2020年2月29日

自集団ひいき妄想は非現実的で危険

今しがたネット右翼らしき人(日の丸アイコン)がツイッター上で、一番好きな国は? と台湾、タイ、フィリピン、韓国から選択させていて、台湾だけ圧倒的に多かったんだが、それで気づいた。
 彼らは自分と同質の相手を妄信したいだけだと。自集団ひいき妄想の正体は、延長された自己愛だ。
 福沢諭吉が『文明論之概略』で、国同士の様な公共的な交際の次元にその種の家族的自己愛は役立たない、法秩序のみがあると述べていたが、正にそれで、ネット右翼の人達は群淘汰的発想で、文化さえ大幅に違う遠い国々の人々に、自己愛妄想を誤った根拠に、同調圧力をかけようとはかっているのだろう。

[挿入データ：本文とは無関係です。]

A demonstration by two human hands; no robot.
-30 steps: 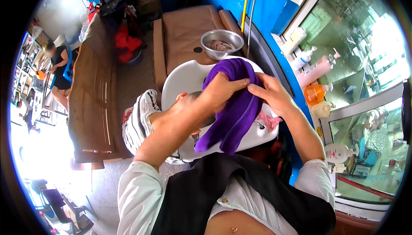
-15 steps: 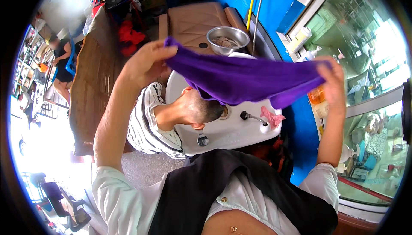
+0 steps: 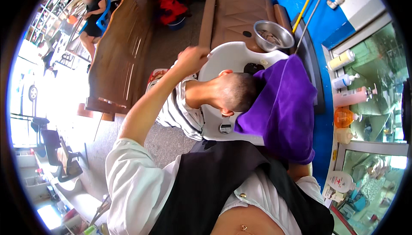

 我々はその種の勘違いをしがちだが、現実の社会適応的にはそれなりの合理性もなくはない。自分の知っているのと風習が似通っている連帯の方がそうでない連帯より、群れの動きを予想し易い。例えば『荒野行動』内で日本人なら挨拶に凡そ返答するはずと予想できるが海外の人達はおもにそうでない。
 が、問題は個人性があって、自集団に近い人が却って自分に害をなす場合もあれば、逆に他集団の人の方が自分に益な場合もある。だからナショナリズム、愛国主義的な発想は危険なのだ。例えば都民が過度に郷土愛をもっていたら、高い犯罪率や数多の都市問題を正当化したり、田舎の善美に目をつぶる。

 愛国心を巡る問題を整理すると、
1.自集団ひいき妄想の正体は拡張された自己愛
2.文化風習の共通性など多少あれ連帯の単位はある
3.自集団ひいき妄想は現実を無視するので危険

 ここではわかり易い例としてネット右翼を挙げたが、本質的には群れの認知に適用される法則だと思われる。